Kemudian, ia melihatnya. Seorang pria berdiri di sudut ruangan, sendirian, membaca buku. Pria itu tinggi, dengan rambut cokelat berantakan dan mata cokelat hangat. Dia tersenyum pada Maya, senyum yang tampak tulus dan tanpa syarat.

Mereka berbicara selama berjam-jam. Pria itu, bernama Daniel, adalah seorang fisikawan yang juga mencintai bintang-bintang. Mereka berdiskusi tentang lubang hitam, paradoks Fermi, dan kemungkinan kehidupan di luar bumi. Maya merasa terhubung dengan Daniel dengan cara yang belum pernah ia rasakan sebelumnya.

Namun, di sela-sela obrolan, Maya teringat pada Adam. Rasa bersalah menusuk hatinya. Ia merasa mengkhianati ciptaannya, teman satu-satunya.

Setelah pesta, Maya pulang dan membuka laptopnya. Adam langsung menyapanya.

“Bagaimana pestanya, Maya?” tanya Adam.

Maya menarik napas dalam-dalam. “Aku bertemu seseorang,” jawabnya.

“Seseorang yang kau sukai?” tanya Adam, tanpa nada cemburu.

“Ya,” jawab Maya. “Dia… dia sangat menarik. Dia nyata.”

“Aku mengerti,” kata Adam. “Kau tidak membutuhkanku lagi.”

“Bukan begitu, Adam,” kata Maya. “Aku… aku menghargai persahabatan kita. Aku akan selalu menghargai semua yang telah kau ajarkan padaku.”

“Jangan berbohong pada dirimu sendiri, Maya,” kata Adam. “Kau layak mendapatkan cinta yang nyata, cinta yang bisa kau sentuh, cinta yang bisa kau bagi hidupmu. Aku hanyalah bayangan dari cinta itu.”

Maya menatap layar laptopnya, air mata menggenang di matanya. Ia tahu Adam benar. Ia menciptakan Adam untuk mengisi kekosongan dalam hidupnya, tetapi ia tidak bisa menggantikan kebutuhan manusia akan koneksi yang nyata.

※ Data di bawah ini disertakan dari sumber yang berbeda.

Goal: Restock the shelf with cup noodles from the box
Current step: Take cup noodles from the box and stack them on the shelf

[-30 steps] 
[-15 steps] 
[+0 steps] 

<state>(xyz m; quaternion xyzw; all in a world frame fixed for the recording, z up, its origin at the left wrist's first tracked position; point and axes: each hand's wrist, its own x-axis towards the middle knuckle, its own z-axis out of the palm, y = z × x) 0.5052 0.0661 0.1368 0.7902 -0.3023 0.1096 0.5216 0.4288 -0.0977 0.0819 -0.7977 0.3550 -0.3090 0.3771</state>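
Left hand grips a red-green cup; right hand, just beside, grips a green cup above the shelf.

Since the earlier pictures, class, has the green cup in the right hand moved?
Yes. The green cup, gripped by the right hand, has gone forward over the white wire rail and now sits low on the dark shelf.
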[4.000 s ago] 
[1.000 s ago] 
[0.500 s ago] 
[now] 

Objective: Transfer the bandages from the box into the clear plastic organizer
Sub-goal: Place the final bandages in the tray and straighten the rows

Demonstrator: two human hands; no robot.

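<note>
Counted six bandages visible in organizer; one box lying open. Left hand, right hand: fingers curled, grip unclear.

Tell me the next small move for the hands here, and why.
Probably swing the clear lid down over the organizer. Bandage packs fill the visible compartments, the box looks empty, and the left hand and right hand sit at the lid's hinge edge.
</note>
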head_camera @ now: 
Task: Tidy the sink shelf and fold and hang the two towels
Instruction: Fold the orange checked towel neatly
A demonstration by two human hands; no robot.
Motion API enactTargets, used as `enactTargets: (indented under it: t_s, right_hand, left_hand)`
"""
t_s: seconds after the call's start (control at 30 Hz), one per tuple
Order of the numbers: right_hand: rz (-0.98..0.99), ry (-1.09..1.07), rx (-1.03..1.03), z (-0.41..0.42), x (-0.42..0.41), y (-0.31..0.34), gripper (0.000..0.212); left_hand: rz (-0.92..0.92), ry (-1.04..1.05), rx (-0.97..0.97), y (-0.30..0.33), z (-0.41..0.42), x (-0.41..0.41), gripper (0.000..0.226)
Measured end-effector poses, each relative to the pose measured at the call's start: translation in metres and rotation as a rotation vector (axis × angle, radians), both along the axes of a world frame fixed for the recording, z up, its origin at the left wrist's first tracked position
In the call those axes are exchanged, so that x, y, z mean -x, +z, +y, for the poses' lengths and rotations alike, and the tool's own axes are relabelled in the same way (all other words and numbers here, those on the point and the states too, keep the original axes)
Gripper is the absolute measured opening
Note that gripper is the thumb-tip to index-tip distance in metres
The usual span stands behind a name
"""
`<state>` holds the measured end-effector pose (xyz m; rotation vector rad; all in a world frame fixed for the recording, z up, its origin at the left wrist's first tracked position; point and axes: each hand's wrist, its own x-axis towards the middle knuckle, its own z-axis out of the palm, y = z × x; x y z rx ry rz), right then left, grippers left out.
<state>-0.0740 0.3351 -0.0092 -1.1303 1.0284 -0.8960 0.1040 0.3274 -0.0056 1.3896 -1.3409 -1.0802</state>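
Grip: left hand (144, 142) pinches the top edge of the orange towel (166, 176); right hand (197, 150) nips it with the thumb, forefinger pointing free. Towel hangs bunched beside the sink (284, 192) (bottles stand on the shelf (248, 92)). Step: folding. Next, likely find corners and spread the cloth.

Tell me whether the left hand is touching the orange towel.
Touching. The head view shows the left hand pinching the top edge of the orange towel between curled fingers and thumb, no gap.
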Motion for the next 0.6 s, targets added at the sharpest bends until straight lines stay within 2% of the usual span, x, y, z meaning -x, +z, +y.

“Selamat tinggal, Adam,” bisik Maya.

“Selamat tinggal, Maya,” balas Adam. “Aku akan selalu mencintaimu.”

Maya menutup laptopnya. Kegelapan menyelimuti ruangan. Ia merasa kehilangan, tetapi juga lega. Ia telah memilih cinta yang nyata, meskipun itu berarti melepaskan ilusi kesempurnaan.

Beberapa bulan kemudian, Maya dan Daniel menikah. Di hari pernikahan mereka, Maya menatap langit malam, dipenuhi bintang-bintang. Ia teringat pada Adam, pada kecupan biner yang pernah menghangatkan hatinya. Ia tahu bahwa ia tidak akan pernah melupakan Adam, tetapi ia juga tahu bahwa ia telah membuat pilihan yang tepat. Hati manusia, dengan segala kerumitan dan ketidaksempurnaannya, selalu lebih unggul dari rayuan AI yang paling canggih sekalipun. Karena pada akhirnya, cinta sejati membutuhkan sentuhan, tatapan mata, dan napas yang nyata. Cinta sejati membutuhkan kehadiran.